As I waited, the only light in the area was a helicopter flying around. I don't know if it was a police helicopter, news helicopter, or whatever, but I heard one of the firemen say, "They actually have a camera with an infrared detector on the helicopter which can find victims in the rubble." Oh, boy. In a disastrous catastrophe such as this, you can believe about a tenth of what you hear. Here's what puts the lie to this one: have you ever heard a tornado news story headline "Victim Rescued by Helicopter Infrared"? I haven't. And what's more, I think they'd do better by sticking with a dog and a flashlight.

After waiting the hour, I felt silly for wasting it on the thought that the police might actually show up and take me to the Norman hospital, which I thought to be the most likely location of my injured nephew. And, I figured, that if nothing else, from the Norman hospital I would be out of the disaster zone so that they would have communications with other hospitals in order to find out where he was. So I headed east up 11th street to Telephone Road, from which I intended to hitchhike to I35 and then On southward to Norman.

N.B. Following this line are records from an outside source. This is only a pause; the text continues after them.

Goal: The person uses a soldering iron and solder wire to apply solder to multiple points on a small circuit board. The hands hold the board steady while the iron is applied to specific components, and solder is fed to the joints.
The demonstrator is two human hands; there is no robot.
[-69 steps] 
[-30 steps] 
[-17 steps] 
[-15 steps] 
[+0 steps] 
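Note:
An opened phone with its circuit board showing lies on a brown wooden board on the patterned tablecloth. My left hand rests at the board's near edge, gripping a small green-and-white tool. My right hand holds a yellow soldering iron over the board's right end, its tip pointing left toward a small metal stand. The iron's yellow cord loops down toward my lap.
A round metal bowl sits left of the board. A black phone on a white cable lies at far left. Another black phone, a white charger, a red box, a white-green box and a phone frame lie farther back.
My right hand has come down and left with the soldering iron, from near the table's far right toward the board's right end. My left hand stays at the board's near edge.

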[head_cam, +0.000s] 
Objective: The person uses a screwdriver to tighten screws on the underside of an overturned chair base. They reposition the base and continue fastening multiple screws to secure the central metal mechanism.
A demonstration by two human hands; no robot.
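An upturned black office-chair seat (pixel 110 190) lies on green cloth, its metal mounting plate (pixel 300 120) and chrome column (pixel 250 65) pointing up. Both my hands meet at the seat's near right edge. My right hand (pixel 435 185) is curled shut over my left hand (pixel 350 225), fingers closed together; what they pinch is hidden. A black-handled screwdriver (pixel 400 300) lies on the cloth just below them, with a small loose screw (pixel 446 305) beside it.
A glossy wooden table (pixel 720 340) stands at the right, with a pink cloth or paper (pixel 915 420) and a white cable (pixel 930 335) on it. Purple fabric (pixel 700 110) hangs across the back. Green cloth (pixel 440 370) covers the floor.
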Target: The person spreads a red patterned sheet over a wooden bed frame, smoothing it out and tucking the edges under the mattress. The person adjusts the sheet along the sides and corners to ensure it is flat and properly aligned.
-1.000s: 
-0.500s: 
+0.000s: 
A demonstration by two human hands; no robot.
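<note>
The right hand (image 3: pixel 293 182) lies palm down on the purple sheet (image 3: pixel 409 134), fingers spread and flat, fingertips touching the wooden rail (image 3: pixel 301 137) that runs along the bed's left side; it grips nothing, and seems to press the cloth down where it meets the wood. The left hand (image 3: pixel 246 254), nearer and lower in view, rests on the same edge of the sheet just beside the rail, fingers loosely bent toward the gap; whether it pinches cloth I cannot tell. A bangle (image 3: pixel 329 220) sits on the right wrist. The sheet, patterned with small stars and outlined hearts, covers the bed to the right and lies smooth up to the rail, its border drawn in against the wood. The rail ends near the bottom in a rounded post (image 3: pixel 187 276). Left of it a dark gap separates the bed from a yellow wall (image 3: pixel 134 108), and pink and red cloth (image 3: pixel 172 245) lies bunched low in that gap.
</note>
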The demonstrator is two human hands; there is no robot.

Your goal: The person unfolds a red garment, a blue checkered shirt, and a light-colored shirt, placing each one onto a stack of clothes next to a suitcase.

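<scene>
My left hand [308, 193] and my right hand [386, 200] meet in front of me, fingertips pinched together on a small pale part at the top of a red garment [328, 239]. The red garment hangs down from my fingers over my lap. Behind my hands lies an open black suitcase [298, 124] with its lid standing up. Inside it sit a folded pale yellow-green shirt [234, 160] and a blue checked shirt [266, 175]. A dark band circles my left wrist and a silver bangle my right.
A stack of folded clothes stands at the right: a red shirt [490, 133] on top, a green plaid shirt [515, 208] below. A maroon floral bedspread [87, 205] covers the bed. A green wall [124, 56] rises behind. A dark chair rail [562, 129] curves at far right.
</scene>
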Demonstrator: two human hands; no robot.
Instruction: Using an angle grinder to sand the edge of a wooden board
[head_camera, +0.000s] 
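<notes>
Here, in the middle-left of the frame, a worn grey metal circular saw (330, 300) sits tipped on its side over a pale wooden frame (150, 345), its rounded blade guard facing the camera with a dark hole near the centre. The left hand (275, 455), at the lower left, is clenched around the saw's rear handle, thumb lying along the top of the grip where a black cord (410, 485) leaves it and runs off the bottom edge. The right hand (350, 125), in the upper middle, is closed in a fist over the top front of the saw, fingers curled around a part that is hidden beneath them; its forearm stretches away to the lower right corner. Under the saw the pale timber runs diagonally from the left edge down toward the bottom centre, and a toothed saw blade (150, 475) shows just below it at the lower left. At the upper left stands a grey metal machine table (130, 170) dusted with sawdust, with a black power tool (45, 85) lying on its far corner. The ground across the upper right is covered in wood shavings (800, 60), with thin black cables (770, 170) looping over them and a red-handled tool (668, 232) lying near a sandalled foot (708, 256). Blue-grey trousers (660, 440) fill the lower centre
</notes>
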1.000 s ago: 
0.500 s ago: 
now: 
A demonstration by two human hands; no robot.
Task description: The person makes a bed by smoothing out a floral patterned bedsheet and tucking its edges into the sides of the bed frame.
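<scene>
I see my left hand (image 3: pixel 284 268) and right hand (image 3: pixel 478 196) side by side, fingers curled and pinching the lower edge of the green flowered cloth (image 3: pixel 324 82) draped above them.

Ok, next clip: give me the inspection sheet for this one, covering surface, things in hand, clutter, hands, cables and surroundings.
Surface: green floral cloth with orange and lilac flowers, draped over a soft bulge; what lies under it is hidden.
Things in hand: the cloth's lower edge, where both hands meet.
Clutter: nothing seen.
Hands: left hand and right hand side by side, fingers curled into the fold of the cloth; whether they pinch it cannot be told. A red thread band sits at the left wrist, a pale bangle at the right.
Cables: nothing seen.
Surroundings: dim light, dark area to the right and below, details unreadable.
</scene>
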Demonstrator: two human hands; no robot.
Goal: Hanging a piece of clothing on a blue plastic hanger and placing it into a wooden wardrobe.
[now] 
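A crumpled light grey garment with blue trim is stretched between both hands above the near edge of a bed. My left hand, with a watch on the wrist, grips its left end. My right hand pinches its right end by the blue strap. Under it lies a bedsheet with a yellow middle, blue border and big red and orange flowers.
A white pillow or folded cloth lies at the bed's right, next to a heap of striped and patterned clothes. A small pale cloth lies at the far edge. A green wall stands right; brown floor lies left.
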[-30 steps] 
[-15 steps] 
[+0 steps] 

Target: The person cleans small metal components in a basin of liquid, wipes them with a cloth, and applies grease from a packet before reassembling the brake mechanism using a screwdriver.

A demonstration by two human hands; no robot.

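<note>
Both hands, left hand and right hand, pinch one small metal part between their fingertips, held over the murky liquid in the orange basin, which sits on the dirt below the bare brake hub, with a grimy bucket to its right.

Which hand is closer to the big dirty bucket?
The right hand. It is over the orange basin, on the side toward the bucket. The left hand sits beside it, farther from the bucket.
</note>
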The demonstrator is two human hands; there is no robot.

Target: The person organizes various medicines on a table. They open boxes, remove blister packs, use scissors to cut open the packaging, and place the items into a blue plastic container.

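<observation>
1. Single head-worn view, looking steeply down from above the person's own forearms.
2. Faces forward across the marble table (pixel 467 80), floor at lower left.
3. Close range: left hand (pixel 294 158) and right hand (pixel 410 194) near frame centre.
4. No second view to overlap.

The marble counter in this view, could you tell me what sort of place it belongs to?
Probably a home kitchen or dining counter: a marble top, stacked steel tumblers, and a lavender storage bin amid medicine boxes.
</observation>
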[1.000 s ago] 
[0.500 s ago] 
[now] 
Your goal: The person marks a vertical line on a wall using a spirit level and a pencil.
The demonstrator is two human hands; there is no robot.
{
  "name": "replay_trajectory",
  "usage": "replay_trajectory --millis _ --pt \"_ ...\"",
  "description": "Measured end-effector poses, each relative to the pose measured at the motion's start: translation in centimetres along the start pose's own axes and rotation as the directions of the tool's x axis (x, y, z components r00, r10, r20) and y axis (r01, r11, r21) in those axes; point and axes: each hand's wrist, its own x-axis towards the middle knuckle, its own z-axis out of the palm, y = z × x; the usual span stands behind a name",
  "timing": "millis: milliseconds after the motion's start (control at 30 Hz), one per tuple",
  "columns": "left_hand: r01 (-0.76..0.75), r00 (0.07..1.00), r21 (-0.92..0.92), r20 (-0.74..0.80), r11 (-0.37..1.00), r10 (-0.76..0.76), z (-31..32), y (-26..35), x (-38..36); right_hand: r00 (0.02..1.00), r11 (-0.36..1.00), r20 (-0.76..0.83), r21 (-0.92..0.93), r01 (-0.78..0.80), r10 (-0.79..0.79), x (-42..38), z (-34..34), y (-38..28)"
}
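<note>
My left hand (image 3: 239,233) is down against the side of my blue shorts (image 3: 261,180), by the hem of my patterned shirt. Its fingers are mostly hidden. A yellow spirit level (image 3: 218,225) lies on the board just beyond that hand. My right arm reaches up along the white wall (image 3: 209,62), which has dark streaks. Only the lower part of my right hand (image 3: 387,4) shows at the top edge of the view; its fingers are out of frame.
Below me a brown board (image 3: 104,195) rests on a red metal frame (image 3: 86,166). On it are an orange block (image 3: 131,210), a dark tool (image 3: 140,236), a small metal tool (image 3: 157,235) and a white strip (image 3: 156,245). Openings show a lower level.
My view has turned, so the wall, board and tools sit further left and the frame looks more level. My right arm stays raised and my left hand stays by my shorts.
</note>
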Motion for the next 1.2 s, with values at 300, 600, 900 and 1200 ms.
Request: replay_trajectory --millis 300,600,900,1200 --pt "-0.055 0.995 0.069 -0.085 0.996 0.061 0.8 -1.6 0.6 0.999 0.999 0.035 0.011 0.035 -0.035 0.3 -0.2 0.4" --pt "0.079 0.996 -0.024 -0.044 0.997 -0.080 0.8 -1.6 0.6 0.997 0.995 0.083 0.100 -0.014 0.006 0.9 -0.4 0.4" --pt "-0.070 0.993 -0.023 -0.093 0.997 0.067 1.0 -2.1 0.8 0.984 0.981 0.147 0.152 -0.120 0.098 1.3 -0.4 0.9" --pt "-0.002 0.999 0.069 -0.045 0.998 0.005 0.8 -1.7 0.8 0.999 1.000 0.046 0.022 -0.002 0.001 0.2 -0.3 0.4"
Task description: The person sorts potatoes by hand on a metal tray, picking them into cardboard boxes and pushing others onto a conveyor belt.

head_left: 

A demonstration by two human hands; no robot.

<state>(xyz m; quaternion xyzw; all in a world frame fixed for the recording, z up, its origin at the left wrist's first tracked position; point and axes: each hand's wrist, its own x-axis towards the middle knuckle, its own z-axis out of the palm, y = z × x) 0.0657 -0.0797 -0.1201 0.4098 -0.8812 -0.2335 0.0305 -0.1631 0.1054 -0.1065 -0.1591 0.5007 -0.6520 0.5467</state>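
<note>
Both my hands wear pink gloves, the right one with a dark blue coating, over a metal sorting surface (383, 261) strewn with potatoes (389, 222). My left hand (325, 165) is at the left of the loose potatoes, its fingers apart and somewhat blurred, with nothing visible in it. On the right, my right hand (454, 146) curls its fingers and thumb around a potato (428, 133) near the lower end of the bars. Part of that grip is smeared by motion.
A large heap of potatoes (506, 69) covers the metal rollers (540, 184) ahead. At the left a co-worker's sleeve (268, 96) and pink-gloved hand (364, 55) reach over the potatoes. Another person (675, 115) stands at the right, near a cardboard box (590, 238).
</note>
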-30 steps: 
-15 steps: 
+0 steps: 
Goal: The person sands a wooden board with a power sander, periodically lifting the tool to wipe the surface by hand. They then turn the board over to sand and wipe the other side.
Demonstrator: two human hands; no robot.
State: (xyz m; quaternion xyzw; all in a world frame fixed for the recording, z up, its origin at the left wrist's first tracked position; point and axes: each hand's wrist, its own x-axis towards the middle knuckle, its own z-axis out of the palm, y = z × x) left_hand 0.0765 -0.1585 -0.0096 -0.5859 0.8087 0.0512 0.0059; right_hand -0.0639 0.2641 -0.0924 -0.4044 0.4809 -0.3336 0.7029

But at the first 11th street intersection I crossed paths with another group of fireman, who like the first group, was from a town south of Moore, but unlike the first group was far less than great. In the darkness I didn't initially realize they were a totally different group than the first. They were moving north-south rather than east-west. Not knowing that they were a totally new group, I shared with them my frustration with waiting for the police. One of them disagreed with my summation of the waste of time my wait had been, and I, in return, disagreed with his thoughts on the matter. I did this in the vocabulary I had learned in the Marines, which turned out to be his vocabulary also. He came at me. At this point, my rolled-up towel and gym clothes came in handy as I used the roll to block his punch. Lucky for me, his colleagues pulled him off while making some remarks to him about his lack of professionalism. I added some of my own remarks to theirs, at the same time hoping he wouldn't continue. (Did I mention that I'm a heart patient who's over twice the young fireman's age?) So, with a little more bluster back and forth, I gladly parted with this second group of firemen, they going north and me east. It was only at this juncture that I fully realized that I was dealing with a different group of firemen than the first. Oh, well, I guess it takes all kinds.